Indeed, one might ask why Hun Sen in July made Chen Zhi, a Chinese-born, nationalized Cambodian businessman, his new advisor. Chen’s Prince Group conglomerate has become one of Cambodia’s largest firms in a very short space of time, despite questions over the sources of its capital. And as I wrote last month, there are even rumors in Washington that Chen has ties to the United Front Work Department, one of the Chinese Communist Party’s main agencies tasked with carrying out overseas foreign influence operations.

But Chen had been an advisor to Sar Kheng since mid-2017, with a rank within his Interior Ministry fiefdom equivalent to an undersecretary. Chen had even created a business that year with Sar Kheng’s son Sar Sokha, a secretary of state for Ministry of Education, Youth and Sport. So was this a move by Hun Sen to distance a powerful tycoon from Sar Kheng’s network or even to cut the Interior Ministry’s rumored back channel to Beijing?

The question that lingers on the edge of every probe into Cambodian politics is whether Hun Sen has complete authority within the CPP. This appears to be ever-changing, although the innumerable crises thrown up by 2020 seem to have put intra-party tensions on hold. I hear that Hun Sen’s long-standing ambition to hand over power to one his sons (likely the military’s de-facto chief Hun Manet, his eldest) has come up against opposition from the party in recent months and has now been shelved, awaiting more stable times.

Indeed, these aren’t good times for Hun Sen. Of course he isn’t to blame for the pandemic-induced economic crisis, though recovery will be hampered by his government’s economic policy over recent years, while the Cambodian leader is now busy trying to put out numerous other infernos created by his policy.

Cambodia faces backchannel pressure from its ASEAN partners, as indicated last month by Bilahari Kausikan, a former permanent secretary of Singapore’s Foreign Affairs Ministry, who pondered publicly whether Cambodia and Laos should be kicked out of the regional bloc because their foreign policy appears to be guided by Beijing – a claim that surely Kausikan isn’t alone in considering.
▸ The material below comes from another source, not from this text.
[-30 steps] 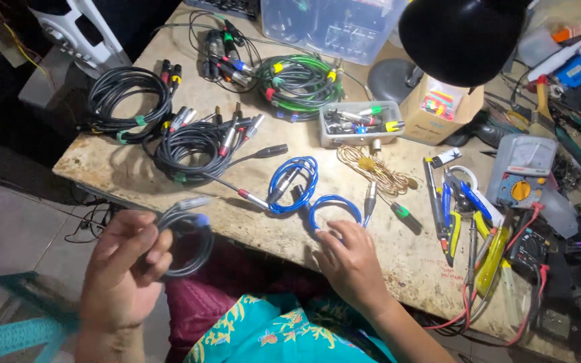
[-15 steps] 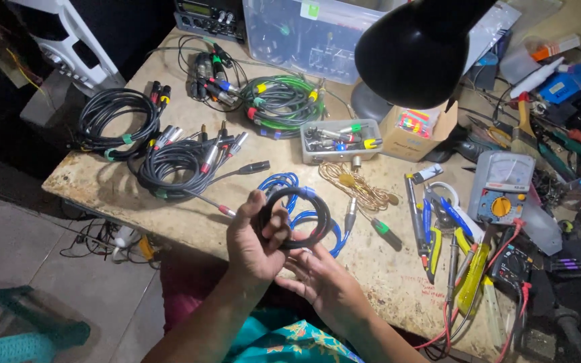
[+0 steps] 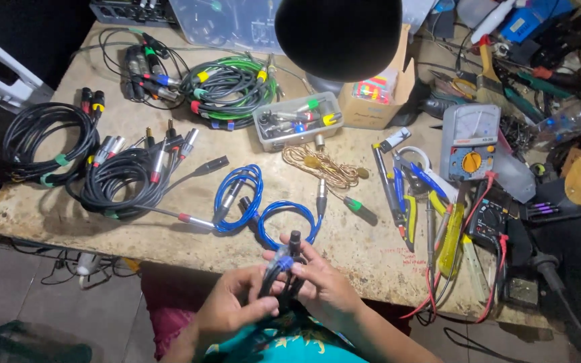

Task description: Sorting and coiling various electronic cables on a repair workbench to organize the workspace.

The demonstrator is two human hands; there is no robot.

Corruption proceeds are now drying up because of a decrease in Chinese investment, as well as the fact that (compared to investment from other Asian nations and the West) kickbacks from these projects tend only to go to the most senior Cambodian officials, not those lower-down the pecking order. This breeds resentment amongst party members.
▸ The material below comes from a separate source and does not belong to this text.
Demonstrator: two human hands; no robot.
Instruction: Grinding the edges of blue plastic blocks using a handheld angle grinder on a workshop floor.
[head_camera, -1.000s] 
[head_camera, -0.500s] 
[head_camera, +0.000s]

And the renewed threat of targeted U.S. sanctions, as called for by a group of American lawmakers this month, could see senior government and military officials, as well as ruling party-aligned tycoons, hit financially by Washington because of Hun Sen’s desire to stamp out all political opposition. This comes after claims that some CPP grandees wanted Hun Sen to do more to appease the European Union, but his refusal to do so ended up with Cambodia’s trade privileges being partly removed in August. (One imagines the same cohort of party grandees, possibly including Sar Kheng, are again pressing Hun Sen to seek conciliation with Washington.)

Naturally, there may be some within the CPP questioning the wisdom of Hun Sen’s leadership of late, which has careened from one crisis to the next, whereas in the past he seemed to have a natural talent for turning each possible disaster to his party’s benefit. That said, he has done more in recent years to make personal loyalty a determining factor of appointments, and the increasing common lash-out-at-any-critic style of nationalism fostered by Hun Sen has prompted more junior party and government officials to rally around the prime minister.
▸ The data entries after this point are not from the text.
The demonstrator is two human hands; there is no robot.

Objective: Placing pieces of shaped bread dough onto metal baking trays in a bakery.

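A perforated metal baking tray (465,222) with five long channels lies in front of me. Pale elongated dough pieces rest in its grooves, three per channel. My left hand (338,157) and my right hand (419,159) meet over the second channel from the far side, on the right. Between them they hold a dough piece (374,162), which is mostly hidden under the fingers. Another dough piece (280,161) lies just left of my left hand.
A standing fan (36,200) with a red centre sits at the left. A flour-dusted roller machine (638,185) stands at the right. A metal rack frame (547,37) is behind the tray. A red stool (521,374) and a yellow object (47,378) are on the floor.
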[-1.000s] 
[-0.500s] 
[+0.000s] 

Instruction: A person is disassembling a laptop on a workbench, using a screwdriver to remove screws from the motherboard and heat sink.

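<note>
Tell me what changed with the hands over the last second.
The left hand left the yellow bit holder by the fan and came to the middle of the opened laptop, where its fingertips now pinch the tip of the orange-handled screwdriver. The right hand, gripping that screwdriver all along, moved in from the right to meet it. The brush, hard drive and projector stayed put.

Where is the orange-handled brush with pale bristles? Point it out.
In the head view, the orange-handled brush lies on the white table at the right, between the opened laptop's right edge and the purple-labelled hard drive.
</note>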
Hun Sen seems to be attempting a solution to the political void right now, but that involves first destroying the CNRP’s entire activist base (as with the mass trial of more than 100 CNRP members starting this week) before trying to turn Kem Sokha into a puppet figure of a feeble but legal CNRP. Next year we will find out if a rumored Hun Sen-Kem Sokha understanding goes the same way as the apparent Sar Kheng-Sam Rainsy entente.